Cleanin’ House and Bitchin’

Filed Under: Life

You know that old saying, “sweating like a pig”?

Well, oink.

Since 6 am, I have washed three loads of laundry, folded one load, run two loads of dishes, vacuumed the living room, washed the sliding glass doors, taken out the trash and cleaned the kitchen.

I’m tired now.

I’m really not sure what’s gotten into me, but I’m not complaining. Being productive is fun!

Now you know that I couldn’t write something without throwing a bit of bitching in. Ready? Good.

I had it out with UPS today.

I’m supposed to be reviewing a book for Mother Talk on the 6th of August. The publisher overnighted it and the book was delivered at 9:37 am on Friday. That’s service! Right? Wrong!

I have yet to receive the book. Unbeknownst to me, the book was delivered to our leasing office. I’m fine with UPS delivering things to our leasing office. As a matter of fact, I appreciate it. If I’m not home, it’s nice to know that the package won’t be left on our doorstep or taken all the way back to the distribution center.

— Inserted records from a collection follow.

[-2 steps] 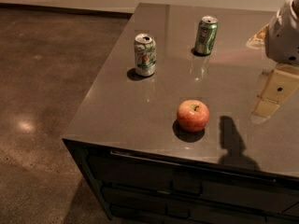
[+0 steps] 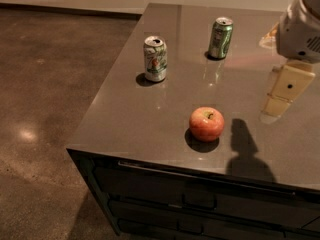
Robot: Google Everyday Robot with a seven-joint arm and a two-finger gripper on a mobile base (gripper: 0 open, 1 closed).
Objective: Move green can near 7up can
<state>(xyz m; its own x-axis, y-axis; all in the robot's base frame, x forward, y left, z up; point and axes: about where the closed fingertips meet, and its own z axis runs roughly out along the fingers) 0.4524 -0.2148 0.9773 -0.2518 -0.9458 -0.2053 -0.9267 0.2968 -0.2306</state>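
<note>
A dark, glossy floor (image 2: 45, 84) filled the left side of the scene. A large grey table (image 2: 135, 129) with a smooth, faintly reflective top stood on it, with dark drawer fronts (image 2: 200, 199) along its near edge.

The robot's arm (image 2: 300, 31) came in from the upper right corner, a bulky white housing held above the table's right side. Below it the gripper (image 2: 280, 96), a cream-coloured piece, pointed down and slightly left, its tip close over the tabletop. Whether the claw was spread or pressed together could not be told; it held nothing. Its shadow (image 2: 245, 144) fell on the table toward the near edge.

A red apple (image 2: 206, 123) sat near the front of the table, left of the gripper and apart from it.

The green can (image 2: 220, 38) stood upright toward the far side of the table, well apart from the gripper. The 7up can (image 2: 155, 58) stood upright to its left and a little nearer, close to the table's left edge, with a clear gap between the two cans.
</note>
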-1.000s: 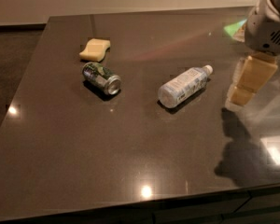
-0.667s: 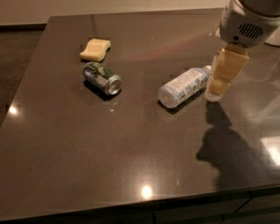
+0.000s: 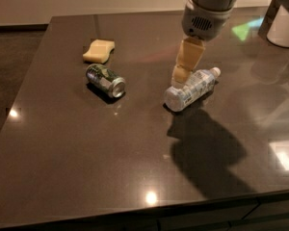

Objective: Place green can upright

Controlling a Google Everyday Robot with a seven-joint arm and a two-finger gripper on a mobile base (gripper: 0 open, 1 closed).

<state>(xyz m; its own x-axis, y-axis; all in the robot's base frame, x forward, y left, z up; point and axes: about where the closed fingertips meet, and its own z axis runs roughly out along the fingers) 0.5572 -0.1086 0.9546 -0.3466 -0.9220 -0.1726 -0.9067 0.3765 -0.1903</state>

But, knock on my door first; I’m almost always home. If you decide to not knock, at least leave a message on my door to alert me to the fact that you’ve left something at the leasing office. Is that too much to ask?

I probably wouldn’t be this pissed if it hadn’t happened before.

Back in June, my stroller was expedited by the stroller company to our place so that we would have it before we left for Arkansas.

Same story, different verse.

I waited all day that Thursday; we were leaving early the next morning and I didn’t want to miss it.

I freaked out when we had to leave to around 4 pm to take the dogs to the doggy hotel because I was convinced that it was going to be delivered while we were gone and it would be taken back to the hub.

Guess what. The damn thing had been delivered at 2:30 pm! 2:30! No knock on my door; no note.

I was HOT. (and not in a Paris Hilton kinda way)

So that’s why I chewed some UPS ass today…and it was good.